Investors need to keep their fingers on the pulse of the economy because it dictates how various types of investments will perform. By tracking economic data such as the ISM manufacturing index, investors will know what the economic backdrop is for the various markets. The stock market likes to see healthy economic growth because that translates to higher corporate profits. The bond market prefers less rapid growth and is extremely sensitive to whether the economy is growing too quickly and causing potential inflationary pressures.

The ISM manufacturing data give a detailed look at the manufacturing sector, how busy it is and where things are headed. Since the manufacturing sector is a major source of cyclical variability in the economy, this report has a big influence on the markets.
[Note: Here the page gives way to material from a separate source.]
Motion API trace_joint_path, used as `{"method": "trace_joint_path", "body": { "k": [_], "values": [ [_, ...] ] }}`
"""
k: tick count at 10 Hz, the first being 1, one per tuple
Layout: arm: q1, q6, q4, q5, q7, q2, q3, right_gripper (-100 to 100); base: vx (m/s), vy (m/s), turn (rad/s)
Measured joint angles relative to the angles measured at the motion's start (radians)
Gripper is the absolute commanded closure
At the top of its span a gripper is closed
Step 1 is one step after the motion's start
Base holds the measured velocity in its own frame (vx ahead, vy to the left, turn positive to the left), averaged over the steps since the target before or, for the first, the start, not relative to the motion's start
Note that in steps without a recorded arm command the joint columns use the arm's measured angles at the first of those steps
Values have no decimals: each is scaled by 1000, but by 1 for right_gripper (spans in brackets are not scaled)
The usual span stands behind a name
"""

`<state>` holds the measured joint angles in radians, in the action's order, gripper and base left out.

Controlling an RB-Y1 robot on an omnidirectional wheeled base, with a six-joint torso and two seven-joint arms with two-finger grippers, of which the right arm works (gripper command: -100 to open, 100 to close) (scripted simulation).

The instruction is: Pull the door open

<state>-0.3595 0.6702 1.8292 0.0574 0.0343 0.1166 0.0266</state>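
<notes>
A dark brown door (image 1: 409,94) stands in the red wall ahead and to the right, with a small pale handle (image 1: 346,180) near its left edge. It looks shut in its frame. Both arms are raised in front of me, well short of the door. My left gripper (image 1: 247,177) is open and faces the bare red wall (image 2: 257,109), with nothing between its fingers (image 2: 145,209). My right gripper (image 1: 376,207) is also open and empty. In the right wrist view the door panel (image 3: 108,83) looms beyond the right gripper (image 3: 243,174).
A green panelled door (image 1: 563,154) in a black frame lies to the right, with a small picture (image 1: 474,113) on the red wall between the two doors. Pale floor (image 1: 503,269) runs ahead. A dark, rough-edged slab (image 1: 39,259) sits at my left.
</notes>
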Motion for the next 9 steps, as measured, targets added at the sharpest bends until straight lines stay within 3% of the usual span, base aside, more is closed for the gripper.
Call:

More than one of the ISM sub-indexes provide insight on commodity prices and clues regarding the potential for developing inflation. The Federal Reserve keeps a close watch on this report which helps it to determine the direction of interest rates when inflation signals are flashing in these data. As a result, the bond market is highly sensitive to this report.

The ISM manufacturing composite index indicates overall factory sector trends. The relevance of this indicator is enhanced by the fact that it is available very early in the month and is not subject to revision.
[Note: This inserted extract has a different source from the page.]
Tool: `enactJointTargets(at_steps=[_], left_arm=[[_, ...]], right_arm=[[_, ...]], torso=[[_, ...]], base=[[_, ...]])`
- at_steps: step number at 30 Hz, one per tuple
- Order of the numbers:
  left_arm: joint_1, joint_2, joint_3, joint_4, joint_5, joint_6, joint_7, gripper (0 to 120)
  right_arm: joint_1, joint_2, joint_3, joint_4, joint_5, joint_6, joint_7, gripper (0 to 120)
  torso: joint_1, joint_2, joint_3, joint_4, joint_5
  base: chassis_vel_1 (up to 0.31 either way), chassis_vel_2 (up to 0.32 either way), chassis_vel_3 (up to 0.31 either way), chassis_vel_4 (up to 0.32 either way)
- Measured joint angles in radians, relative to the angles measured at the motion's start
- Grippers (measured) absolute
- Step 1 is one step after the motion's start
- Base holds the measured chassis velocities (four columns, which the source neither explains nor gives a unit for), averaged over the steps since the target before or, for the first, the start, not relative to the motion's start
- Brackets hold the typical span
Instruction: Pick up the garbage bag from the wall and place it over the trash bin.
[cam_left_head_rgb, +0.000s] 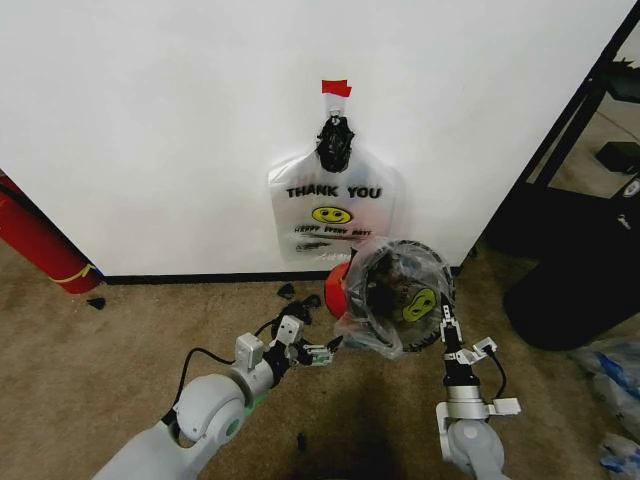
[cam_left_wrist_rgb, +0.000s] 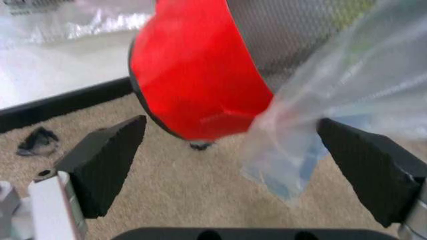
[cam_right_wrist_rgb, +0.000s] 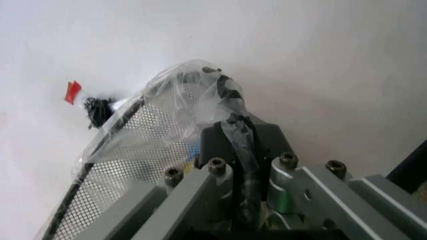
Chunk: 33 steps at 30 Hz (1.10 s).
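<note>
The trash bin (cam_left_head_rgb: 338, 290), black mesh with a red base, stands tilted on the carpet by the wall (cam_left_head_rgb: 150, 120). The see-through garbage bag (cam_left_head_rgb: 385, 335) with its yellow smiley is draped over the bin's mouth. My right gripper (cam_left_head_rgb: 446, 318) is at the bin's right rim, shut on the bag's plastic (cam_right_wrist_rgb: 180, 90) beside the mesh (cam_right_wrist_rgb: 113, 165). My left gripper (cam_left_head_rgb: 325, 352) is low at the bag's left corner and open. Its fingers (cam_left_wrist_rgb: 107, 160) stand wide apart, with the red base (cam_left_wrist_rgb: 200, 75) and a hanging bag corner (cam_left_wrist_rgb: 293, 150) just beyond them.
A smooth white THANK YOU bag (cam_left_head_rgb: 335, 205) hangs on the wall above the bin. A red fire extinguisher (cam_left_head_rgb: 40, 245) leans at the left. Black furniture (cam_left_head_rgb: 570, 290) and loose plastic (cam_left_head_rgb: 610, 370) crowd the right. Small black scraps (cam_left_head_rgb: 290, 292) lie by the baseboard (cam_left_head_rgb: 200, 278).
</note>
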<state>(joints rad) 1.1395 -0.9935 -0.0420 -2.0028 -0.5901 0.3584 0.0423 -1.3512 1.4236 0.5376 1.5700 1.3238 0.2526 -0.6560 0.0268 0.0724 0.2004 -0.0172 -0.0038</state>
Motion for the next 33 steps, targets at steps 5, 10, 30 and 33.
enactJointTargets(at_steps=[5, 10, 30, 33], left_arm=[[-0.022, -0.004, -0.005, 0.028, 0.031, -0.028, -0.027, 100], [-0.041, -0.004, -0.007, 0.111, 0.162, -0.071, -0.05, 100], [0.009, 0.01, -0.022, 0.138, 0.295, -0.126, -0.044, 100], [0.026, 0.019, -0.028, 0.14, 0.373, -0.152, -0.044, 100]], right_arm=[[-0.002, 0.0, -0.002, -0.003, -0.016, 0.001, -0.008, 1], [-0.004, 0.004, -0.015, 0.004, -0.033, -0.003, -0.022, 1], [0.002, 0.016, -0.046, 0.014, -0.064, 0.014, 0.059, 1], [0.001, 0.021, -0.048, 0.023, -0.086, 0.021, 0.117, 1]], torso=[[0.0, 0.0, 0.0, 0.0, 0.0], [0.0, 0.0, 0.0, 0.0, -0.0001], [0.0, 0.0, 0.0, 0.0, -0.0002], [0.0, 0.0, 0.0, -0.0002, -0.0001]], base=[[0.0, 0.0, 0.0, 0.0], [0.0, 0.0, 0.0, 0.0], [0.0, 0.0, 0.0, 0.0], [0.0, 0.0, 0.0, 0.0]])
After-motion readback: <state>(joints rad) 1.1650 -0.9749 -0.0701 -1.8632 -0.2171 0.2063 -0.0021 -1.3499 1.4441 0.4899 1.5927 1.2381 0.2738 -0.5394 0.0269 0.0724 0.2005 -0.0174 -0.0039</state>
The bond market will rally (fall) when the ISM manufacturing index is weaker (stronger) than expected. Equity markets prefer lower interest rates and could rally with the bond market. However, a healthy manufacturing sector, indicated by rising ISM index levels, bodes well for corporate earnings and is bullish for the stock market.

The level of the ISM manufacturing index indicates whether manufacturing and the overall economy are growing or declining. Historically, readings of 50 percent or above are associated with an expanding manufacturing sector and healthy GDP growth overall. Readings below 50 indicate a contracting manufacturing sector but overall GDP growth is still positive until the ISM index falls below 42.5 (based on statistics through January 2011). Readings in between these two levels suggest that manufacturing is declining while GDP is still growing but only very slowly.
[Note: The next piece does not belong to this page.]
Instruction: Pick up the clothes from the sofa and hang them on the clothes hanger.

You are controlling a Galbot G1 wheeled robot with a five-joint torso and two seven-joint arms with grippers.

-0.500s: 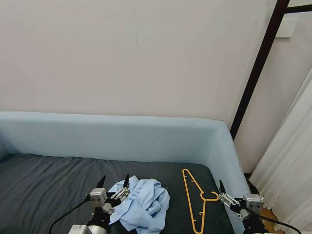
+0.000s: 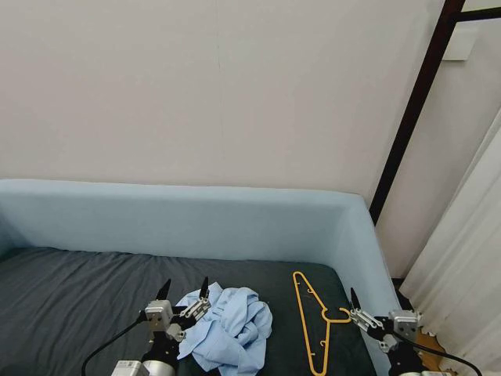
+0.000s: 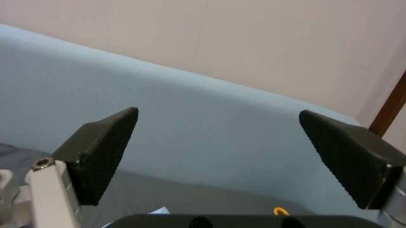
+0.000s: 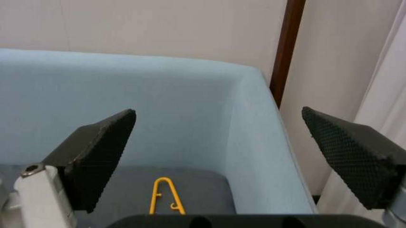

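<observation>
A crumpled light blue shirt (image 2: 231, 327) lies on the sofa's dark seat (image 2: 70, 298). To its right lies an orange hanger (image 2: 313, 325), whose hook (image 4: 163, 194) shows in the right wrist view. My left gripper (image 2: 183, 295) hovers open at the shirt's left edge, its fingers (image 3: 101, 152) wide apart with nothing between them. My right gripper (image 2: 374, 309) is open by the sofa's right arm, just right of the hanger's hook, its fingers (image 4: 95, 156) spread and empty.
The sofa has a light blue backrest (image 2: 180, 219) and right armrest (image 2: 368, 258). A dark pole (image 2: 411, 110) rises against the wall at the right, with a white curtain (image 2: 462, 258) beside it.
The right gripper has shifted very slightly left and up. The left gripper and the shirt look unchanged.
</observation>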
In addition to the ISM manufacturing composite index, the various sub-components contain useful information about manufacturing activity. The production component is related to industrial production, new orders to durable goods orders, employment to factory payrolls, prices to producer prices, export orders to merchandise trade exports and import orders to merchandise imports.

Vendor (supplier) deliveries are an important component of report. The more slowly orders are filled and delivered, the stronger the economic growth and the greater the potential for inflation. When orders are filled quickly, it means that producers don't have as many to fill.

The ISM manufacturing composite index and its sub-components can be subject to some monthly volatility, making the three-month average of the monthly levels more indicative of the trend.